◆ Task goal: Check every line below for the string "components". Copy the ones that have it.

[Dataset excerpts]

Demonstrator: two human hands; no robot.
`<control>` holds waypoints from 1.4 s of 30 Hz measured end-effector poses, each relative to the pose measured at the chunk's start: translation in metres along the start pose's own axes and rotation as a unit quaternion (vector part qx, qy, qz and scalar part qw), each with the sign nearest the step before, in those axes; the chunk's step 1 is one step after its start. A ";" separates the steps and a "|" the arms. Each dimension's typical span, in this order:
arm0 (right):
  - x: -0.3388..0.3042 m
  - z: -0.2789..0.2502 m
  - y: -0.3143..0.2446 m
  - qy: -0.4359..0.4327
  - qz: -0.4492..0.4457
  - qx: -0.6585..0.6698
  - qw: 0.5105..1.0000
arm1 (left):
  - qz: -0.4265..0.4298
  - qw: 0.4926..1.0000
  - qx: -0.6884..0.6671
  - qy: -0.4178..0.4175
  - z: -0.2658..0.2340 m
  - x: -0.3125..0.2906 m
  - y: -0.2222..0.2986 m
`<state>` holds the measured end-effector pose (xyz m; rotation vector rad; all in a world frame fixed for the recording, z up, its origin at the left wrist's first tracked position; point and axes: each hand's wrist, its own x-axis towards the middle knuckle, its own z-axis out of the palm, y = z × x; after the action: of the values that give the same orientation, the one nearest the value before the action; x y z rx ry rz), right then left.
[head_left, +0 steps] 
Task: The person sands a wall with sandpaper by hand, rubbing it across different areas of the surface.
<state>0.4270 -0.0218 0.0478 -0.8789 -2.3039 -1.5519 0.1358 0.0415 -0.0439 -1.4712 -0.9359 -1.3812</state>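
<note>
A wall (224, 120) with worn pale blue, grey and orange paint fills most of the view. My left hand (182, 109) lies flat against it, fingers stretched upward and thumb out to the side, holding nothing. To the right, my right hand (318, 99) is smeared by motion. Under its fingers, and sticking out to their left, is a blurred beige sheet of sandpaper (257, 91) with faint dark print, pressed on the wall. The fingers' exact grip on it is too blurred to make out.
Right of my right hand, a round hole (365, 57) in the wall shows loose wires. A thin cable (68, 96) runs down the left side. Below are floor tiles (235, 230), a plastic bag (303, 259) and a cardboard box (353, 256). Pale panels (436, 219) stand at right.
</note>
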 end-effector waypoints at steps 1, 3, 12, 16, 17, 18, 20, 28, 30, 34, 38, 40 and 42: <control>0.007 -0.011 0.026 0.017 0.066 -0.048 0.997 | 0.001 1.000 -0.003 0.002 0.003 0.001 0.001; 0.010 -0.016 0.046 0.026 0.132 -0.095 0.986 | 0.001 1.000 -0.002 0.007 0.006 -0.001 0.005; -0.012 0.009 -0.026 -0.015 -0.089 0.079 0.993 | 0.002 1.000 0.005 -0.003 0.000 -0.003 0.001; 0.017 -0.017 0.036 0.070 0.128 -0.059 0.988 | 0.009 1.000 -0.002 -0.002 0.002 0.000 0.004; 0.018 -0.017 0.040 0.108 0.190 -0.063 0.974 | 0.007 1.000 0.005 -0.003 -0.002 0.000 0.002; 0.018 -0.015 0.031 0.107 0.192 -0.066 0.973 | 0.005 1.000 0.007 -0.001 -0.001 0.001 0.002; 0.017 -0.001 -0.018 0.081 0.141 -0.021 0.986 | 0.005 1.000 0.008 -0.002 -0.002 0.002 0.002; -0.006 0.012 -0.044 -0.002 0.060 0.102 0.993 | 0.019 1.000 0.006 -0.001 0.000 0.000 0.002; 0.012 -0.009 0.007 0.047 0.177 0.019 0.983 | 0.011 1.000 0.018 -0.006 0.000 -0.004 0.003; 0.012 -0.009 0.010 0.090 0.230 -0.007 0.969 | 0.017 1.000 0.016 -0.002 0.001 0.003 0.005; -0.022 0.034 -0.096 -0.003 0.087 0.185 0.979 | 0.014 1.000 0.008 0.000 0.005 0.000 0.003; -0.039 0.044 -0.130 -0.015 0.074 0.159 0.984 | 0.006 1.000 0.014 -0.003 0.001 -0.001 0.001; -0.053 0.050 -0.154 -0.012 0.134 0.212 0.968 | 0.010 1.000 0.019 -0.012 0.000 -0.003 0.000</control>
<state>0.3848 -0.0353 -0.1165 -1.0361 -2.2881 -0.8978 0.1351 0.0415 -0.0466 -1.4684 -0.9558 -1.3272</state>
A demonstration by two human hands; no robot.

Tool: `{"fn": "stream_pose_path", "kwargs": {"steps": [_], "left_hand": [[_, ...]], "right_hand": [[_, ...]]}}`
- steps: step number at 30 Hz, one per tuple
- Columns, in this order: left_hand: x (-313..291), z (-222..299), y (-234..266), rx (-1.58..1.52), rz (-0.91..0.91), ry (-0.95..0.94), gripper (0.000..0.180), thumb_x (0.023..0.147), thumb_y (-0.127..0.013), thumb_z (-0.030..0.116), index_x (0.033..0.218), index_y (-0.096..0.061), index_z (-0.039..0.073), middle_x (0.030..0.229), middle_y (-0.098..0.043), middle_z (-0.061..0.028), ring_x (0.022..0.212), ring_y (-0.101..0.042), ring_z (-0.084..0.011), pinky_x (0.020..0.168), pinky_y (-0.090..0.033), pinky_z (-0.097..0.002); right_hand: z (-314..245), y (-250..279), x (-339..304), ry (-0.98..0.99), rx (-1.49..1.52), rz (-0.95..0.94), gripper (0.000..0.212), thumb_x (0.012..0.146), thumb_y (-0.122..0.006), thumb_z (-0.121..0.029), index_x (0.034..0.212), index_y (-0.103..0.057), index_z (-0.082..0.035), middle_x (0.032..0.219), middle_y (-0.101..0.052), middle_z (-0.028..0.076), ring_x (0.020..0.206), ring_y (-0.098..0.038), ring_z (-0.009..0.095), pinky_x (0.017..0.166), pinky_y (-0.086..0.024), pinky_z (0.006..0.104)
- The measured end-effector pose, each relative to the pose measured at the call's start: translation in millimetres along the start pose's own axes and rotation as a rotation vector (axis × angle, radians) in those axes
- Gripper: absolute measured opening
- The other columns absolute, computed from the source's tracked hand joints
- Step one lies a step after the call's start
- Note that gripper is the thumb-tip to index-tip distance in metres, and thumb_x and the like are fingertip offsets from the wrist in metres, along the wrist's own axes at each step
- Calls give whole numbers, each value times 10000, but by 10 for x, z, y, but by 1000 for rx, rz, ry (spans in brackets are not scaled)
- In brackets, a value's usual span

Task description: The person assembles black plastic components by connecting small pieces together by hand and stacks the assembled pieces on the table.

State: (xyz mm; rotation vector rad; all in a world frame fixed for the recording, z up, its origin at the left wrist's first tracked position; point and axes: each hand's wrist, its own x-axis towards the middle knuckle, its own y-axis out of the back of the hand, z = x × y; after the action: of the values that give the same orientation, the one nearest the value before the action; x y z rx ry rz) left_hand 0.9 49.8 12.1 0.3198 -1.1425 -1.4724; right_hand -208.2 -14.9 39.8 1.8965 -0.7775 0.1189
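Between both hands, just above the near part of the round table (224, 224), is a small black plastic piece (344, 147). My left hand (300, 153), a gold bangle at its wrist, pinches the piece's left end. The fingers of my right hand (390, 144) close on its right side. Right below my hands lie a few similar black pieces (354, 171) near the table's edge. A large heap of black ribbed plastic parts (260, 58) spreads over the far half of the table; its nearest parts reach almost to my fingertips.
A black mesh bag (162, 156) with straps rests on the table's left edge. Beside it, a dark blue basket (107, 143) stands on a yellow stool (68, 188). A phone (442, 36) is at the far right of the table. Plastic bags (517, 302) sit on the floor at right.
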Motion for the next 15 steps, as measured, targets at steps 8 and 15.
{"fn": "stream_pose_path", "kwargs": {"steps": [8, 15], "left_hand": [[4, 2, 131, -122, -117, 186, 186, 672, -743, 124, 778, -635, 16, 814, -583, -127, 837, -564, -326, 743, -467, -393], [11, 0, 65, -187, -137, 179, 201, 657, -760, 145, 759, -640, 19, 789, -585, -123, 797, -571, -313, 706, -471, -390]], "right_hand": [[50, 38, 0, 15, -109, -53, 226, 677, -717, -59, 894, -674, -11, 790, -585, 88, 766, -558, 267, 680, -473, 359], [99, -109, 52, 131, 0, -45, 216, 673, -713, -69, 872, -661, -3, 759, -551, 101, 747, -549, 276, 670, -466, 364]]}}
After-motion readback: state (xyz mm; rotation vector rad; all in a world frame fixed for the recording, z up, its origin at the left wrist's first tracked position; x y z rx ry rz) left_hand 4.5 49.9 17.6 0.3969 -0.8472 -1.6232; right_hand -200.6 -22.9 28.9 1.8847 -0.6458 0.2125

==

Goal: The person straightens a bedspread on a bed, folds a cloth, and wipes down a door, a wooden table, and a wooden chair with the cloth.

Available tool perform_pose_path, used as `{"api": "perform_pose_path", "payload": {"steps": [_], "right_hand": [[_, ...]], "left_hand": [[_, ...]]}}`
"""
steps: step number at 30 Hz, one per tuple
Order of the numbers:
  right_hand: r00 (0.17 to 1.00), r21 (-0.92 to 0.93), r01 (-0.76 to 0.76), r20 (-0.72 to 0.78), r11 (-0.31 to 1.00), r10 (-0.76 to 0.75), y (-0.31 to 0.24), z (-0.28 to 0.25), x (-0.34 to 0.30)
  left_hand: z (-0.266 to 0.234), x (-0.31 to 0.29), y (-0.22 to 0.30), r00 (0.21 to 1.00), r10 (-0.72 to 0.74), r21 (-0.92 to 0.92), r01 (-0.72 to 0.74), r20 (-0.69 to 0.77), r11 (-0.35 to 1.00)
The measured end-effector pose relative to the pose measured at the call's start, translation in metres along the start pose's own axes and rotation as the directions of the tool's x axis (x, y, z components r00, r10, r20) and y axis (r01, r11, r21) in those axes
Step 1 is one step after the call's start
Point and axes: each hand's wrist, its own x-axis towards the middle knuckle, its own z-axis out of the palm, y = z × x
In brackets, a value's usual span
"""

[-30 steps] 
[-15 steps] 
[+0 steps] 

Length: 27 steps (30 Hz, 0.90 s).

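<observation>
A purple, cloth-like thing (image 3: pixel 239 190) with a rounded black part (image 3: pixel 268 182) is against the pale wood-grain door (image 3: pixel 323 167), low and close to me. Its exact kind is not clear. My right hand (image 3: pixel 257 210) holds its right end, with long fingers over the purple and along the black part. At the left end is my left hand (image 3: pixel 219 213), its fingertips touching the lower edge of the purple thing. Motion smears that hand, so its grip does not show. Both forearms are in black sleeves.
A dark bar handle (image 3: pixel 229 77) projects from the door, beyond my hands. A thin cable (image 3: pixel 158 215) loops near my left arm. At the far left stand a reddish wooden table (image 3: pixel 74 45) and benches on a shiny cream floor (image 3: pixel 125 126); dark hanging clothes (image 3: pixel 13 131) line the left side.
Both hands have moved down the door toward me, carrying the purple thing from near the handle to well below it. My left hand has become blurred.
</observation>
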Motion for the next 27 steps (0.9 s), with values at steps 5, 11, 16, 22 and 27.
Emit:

◆ Solution:
Task description: The person assembles black plastic components by connecting small pieces together by hand and stacks the assembled pieces on the table.
The measured end-effector pose relative to the pose measured at the call's start, translation in metres along the start pose's own axes and rotation as the directions of the tool's x axis (x, y, z components r00, r10, r20) and y axis (r01, r11, r21) in those axes

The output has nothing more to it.